ASSIGNMENT:
Which lines of the material hold the word "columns"? Copy each one.

SUPPLIED ENTRIES:

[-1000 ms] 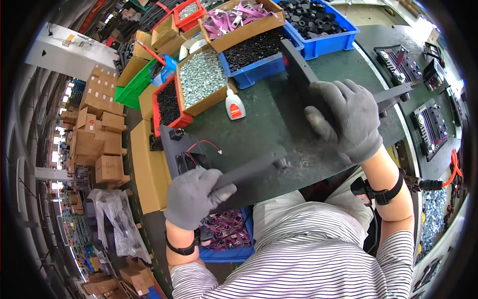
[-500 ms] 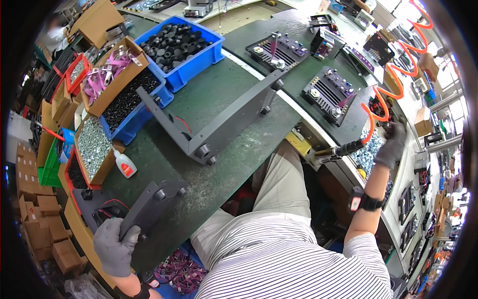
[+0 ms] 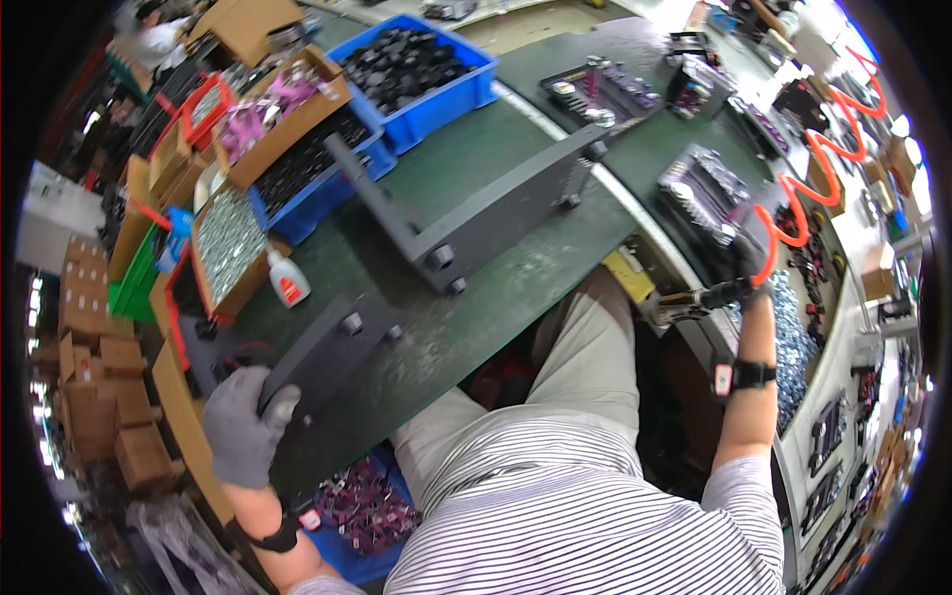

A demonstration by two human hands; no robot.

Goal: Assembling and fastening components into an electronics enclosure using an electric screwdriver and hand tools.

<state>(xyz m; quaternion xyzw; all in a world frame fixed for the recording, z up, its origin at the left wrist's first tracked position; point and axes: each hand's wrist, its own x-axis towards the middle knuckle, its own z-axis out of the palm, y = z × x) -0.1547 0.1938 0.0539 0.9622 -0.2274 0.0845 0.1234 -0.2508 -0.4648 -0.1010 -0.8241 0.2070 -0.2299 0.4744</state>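
Note:
My left hand (image 3: 241, 426), in a grey glove, has its fingers wrapped around the near end of a dark grey metal panel (image 3: 332, 349) with round black feet, on the green bench. My right hand (image 3: 749, 253), also gloved and blurred, is beside the coiled orange air hose, with its wrist behind a pneumatic screwdriver (image 3: 709, 297). Its fingers are smeared and partly hidden, so any grip is unclear. Just beyond it lies a finned black module with a circuit board (image 3: 702, 193). A larger L-shaped dark metal frame (image 3: 496, 213) with black feet stands mid-bench.
Blue bins of black knobs (image 3: 494, 84) and small black parts (image 3: 382, 164) stand at the back left, with a box of pink parts (image 3: 288, 124), a box of screws (image 3: 243, 288) and a white glue bottle (image 3: 288, 280). Silvery screws (image 3: 788, 347) lie right; purple parts (image 3: 362, 511) lie below the bench.
My right hand has moved left, from above the silvery screws to beside the screwdriver and hose. My left hand stays on the panel. The whole view has shifted slightly.

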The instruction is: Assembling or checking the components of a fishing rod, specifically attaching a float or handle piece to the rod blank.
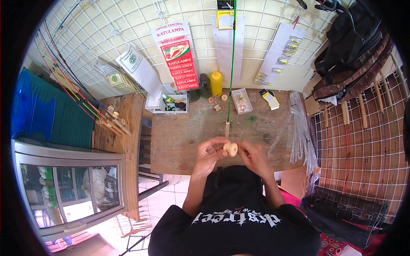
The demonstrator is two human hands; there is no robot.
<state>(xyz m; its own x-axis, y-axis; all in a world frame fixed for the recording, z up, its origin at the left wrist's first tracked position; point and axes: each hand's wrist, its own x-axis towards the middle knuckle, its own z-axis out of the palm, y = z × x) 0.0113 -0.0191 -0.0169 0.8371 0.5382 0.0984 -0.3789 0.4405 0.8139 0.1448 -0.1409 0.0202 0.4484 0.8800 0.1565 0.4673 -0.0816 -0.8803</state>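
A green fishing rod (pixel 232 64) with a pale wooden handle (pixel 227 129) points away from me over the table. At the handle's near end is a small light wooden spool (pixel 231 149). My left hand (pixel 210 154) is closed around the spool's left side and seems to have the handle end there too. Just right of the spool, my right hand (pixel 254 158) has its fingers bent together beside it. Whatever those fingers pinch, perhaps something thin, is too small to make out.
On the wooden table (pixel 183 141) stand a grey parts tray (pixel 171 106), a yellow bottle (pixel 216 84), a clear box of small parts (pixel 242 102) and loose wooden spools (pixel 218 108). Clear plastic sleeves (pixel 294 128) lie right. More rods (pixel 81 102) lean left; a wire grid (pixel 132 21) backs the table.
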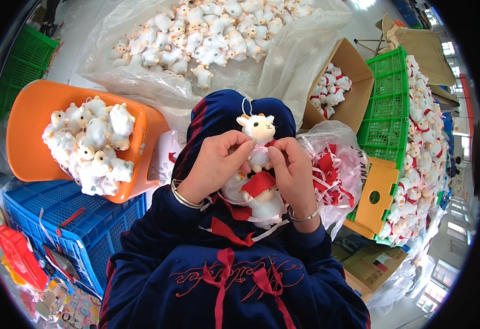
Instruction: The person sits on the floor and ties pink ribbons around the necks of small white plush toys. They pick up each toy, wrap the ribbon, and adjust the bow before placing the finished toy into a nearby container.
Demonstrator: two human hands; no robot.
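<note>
- Head view: left hand (212, 164) and right hand (295, 169), fingertips pinched narrow on the pink ribbon (260, 151) at the neck of the toy (260, 128), a white sheep.
- It is above the lap (211, 112), head far; just nearer, another sheep (267, 209) and red strips (230, 231).
- Right: bag (318, 135) of red and white ribbons (330, 178).
- Left: orange chair (30, 131) heaped with sheep (97, 137); nearer, blue crate (45, 196).
- Far: plastic sheet (286, 71) under more sheep (212, 33); far right, carton (356, 61), green crate (385, 104).

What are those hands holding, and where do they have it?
The left hand and right hand pinch a pink ribbon, one from each side, at the neck of a white plush toy.
</note>
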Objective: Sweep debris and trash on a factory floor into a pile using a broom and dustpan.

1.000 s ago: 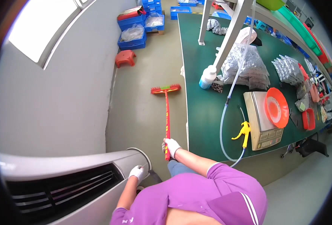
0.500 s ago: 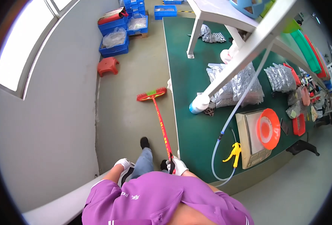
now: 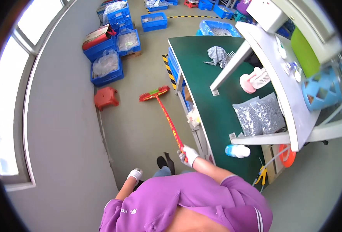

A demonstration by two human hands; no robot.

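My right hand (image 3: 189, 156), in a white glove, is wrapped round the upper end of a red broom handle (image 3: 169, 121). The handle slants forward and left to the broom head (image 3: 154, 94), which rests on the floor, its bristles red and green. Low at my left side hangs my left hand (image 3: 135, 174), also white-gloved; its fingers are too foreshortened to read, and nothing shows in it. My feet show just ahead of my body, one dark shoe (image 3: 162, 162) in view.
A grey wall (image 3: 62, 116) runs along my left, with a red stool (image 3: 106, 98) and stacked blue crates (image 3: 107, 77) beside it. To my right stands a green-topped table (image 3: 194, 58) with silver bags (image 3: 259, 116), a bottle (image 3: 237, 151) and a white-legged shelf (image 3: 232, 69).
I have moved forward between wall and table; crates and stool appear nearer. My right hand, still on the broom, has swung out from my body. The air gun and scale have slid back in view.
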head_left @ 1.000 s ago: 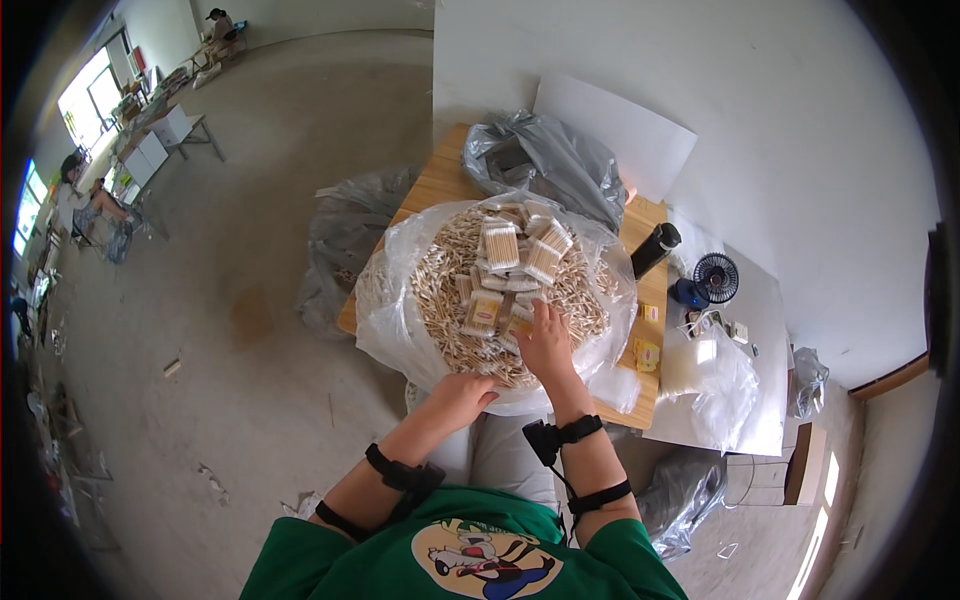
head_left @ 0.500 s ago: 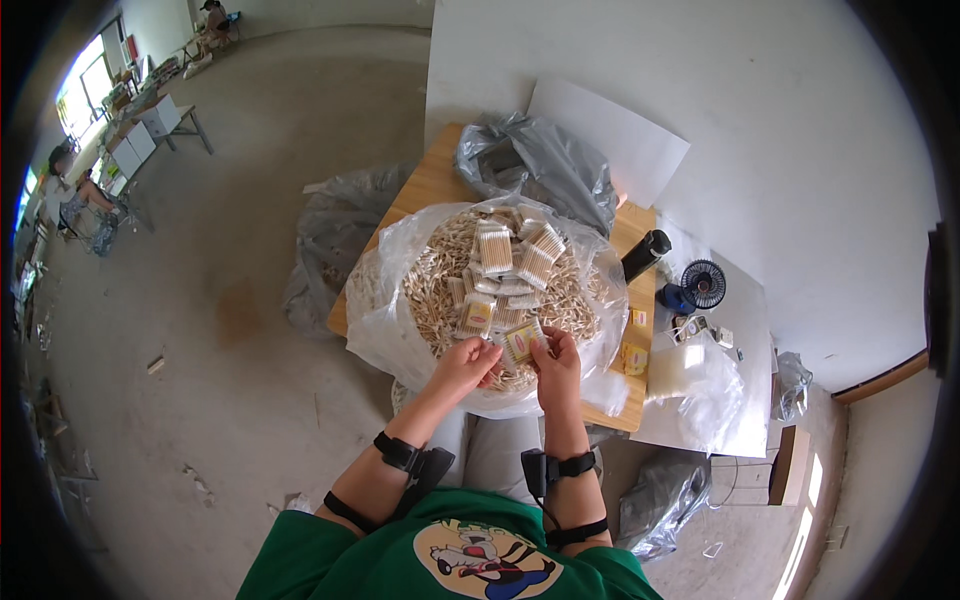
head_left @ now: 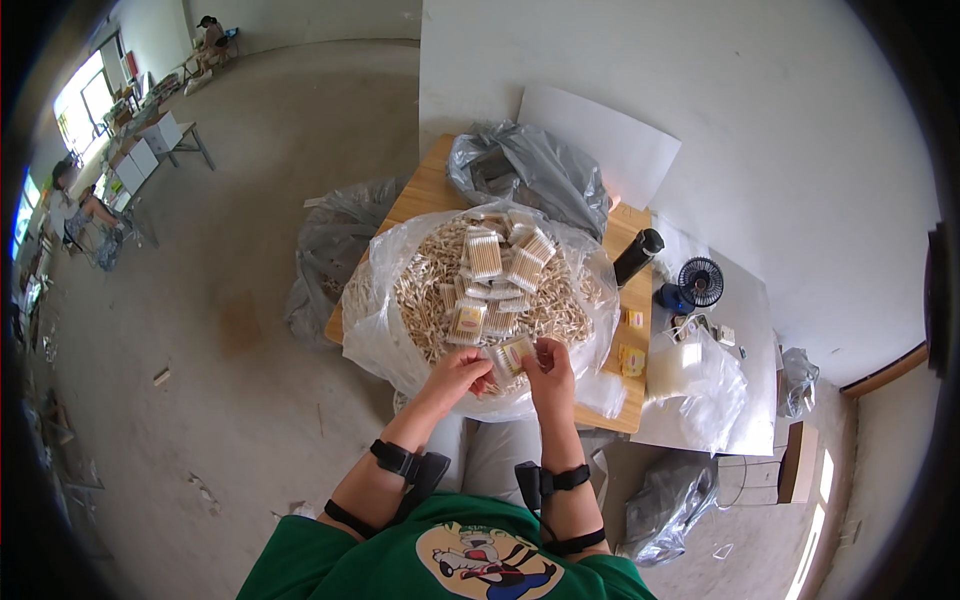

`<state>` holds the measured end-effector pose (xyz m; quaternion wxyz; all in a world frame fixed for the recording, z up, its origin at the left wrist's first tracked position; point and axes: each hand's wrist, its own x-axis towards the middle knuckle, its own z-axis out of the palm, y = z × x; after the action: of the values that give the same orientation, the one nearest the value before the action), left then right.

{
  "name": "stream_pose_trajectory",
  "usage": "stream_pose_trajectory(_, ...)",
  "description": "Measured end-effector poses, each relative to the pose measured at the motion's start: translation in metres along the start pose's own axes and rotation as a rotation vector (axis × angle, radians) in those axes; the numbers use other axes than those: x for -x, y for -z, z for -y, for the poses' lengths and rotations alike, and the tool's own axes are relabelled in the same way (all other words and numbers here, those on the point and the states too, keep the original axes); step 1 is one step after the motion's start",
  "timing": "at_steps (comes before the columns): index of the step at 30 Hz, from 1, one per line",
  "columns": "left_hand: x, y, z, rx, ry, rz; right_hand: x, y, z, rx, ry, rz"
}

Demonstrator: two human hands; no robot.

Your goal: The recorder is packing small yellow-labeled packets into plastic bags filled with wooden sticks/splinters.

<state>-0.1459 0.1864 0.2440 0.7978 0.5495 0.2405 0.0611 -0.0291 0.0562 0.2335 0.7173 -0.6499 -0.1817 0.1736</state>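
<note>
A small clear packet of cotton swabs with a yellow label (head_left: 514,354) is held between my hands, tilted. My right hand (head_left: 551,372) grips its right side with thumb and fingers. At its left edge, my left hand (head_left: 458,374) is closed in a pinch on the plastic; the fingertips partly hide that edge. Under and beyond both hands lies a large clear plastic bag (head_left: 368,318), opened wide and full of loose cotton swabs (head_left: 420,290). On top of them sits a pile of filled swab packets (head_left: 483,254), with another yellow-labelled packet (head_left: 466,322) nearest my hands.
The bag rests on a wooden table (head_left: 428,180). Grey plastic bags (head_left: 530,165) stand at its far side and left. Along the right are a black bottle (head_left: 638,256), yellow cards (head_left: 631,360), a small fan (head_left: 700,282) and clear packaging (head_left: 715,385). Two people sit far left.
The view has shifted slightly. The packet in my hands has tilted a little, and my right fingers have shifted on it. Both hands stay close together over the bag's near side.
</note>
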Motion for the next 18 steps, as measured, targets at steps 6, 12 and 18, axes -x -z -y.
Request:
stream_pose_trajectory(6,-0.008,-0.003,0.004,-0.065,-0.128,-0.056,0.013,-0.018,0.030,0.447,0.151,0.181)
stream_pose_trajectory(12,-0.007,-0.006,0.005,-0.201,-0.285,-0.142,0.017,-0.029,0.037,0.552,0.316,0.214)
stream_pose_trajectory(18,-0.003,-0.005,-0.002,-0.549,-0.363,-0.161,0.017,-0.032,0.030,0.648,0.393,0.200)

RESPONSE BELOW:
  "timing": "at_steps (comes before the columns): index of the step at 30 Hz, from 1, one per line",
  "columns": "left_hand: x, y, z, rx, ry, rz; right_hand: x, y, z, rx, ry, rz"

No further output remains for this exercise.